Methoden: NK-Zellen von 43 HCV(+) Patienten und 27 HCV(-) Kontrollen wurden durchflusszytometrisch hinsichtlich Phänotyp und Aktivität gegen primäre humane Sternzellen (CD107a-Assay und IFN-γ-Sekretion) analysiert. Die Apoptose-Induktion in HSC wurde mittels aktivierter Caspase–3 detektiert.
Ergebnisse: Es zeigte sich, dass sich anhand der CXCR3-Expression CD56dim und CD56high NK Zellen in phänotypisch unterschiedlich maturierte/differenzierte Sub-Populationen unterteilen lassen. Dies korrelierte mit einer unterschiedlichen Degranulation und IFN-γ Sekretion nach Ko-Inkubation mit HSC (CD56highCXCR3(+) > CD56highCXCR3(-) > CD56dimCXCR3(+) > CD56dimCXCR3(-); jeweils p<0.01). Patienten mit chronischer Hepatitis C hatten einen signifikant höheren Anteil an CD56highCXCR3(+) NK-Zellen. Interessanterweise zeigte spezifisch diese NK-Zell-Subpopulation eine verminderte Aktivität gegen HSC verglichen mit NK-Zellen HCV(-) Kontrollen (CD107a: p=0.009; IFN-γ: p=0.02).

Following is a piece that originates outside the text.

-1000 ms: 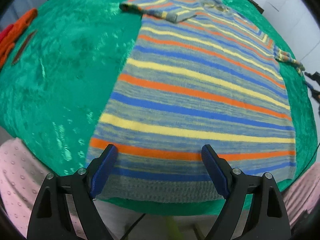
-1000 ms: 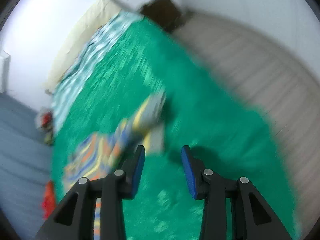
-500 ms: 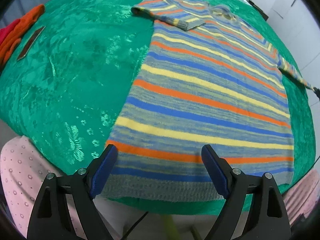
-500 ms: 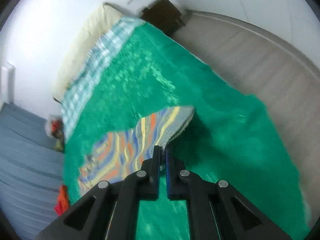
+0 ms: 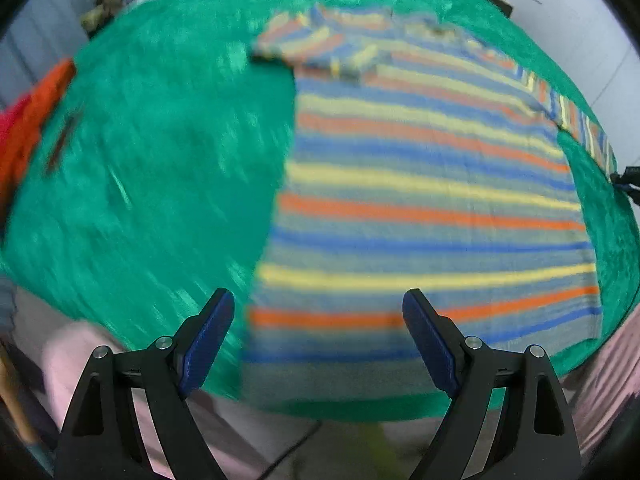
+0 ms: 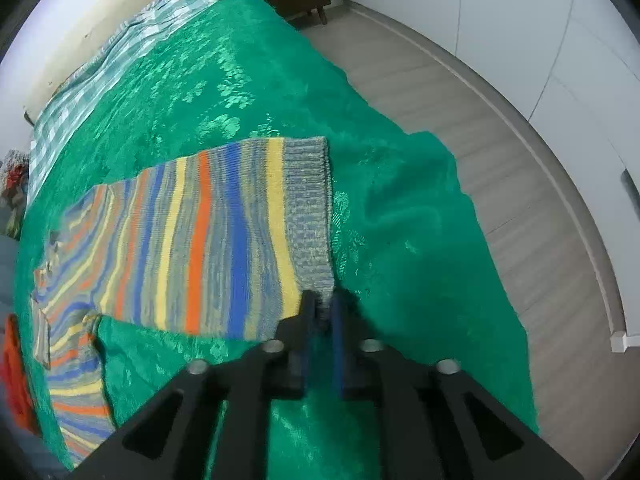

Diskussion: Anhand der Expression von CXCR3 können spezifische NK-Zell-Subpopulation definiert werden. Die chronische Hepatitis C ist mit einer erhöhten Frequenz CD56highCXCR3(+) NK Zellen mit gestörter anti-fibrotischer Aktivität assoziiert. Dies könnte zum Fortschreiten der HCV-induzierten Leberfibrose beitragen.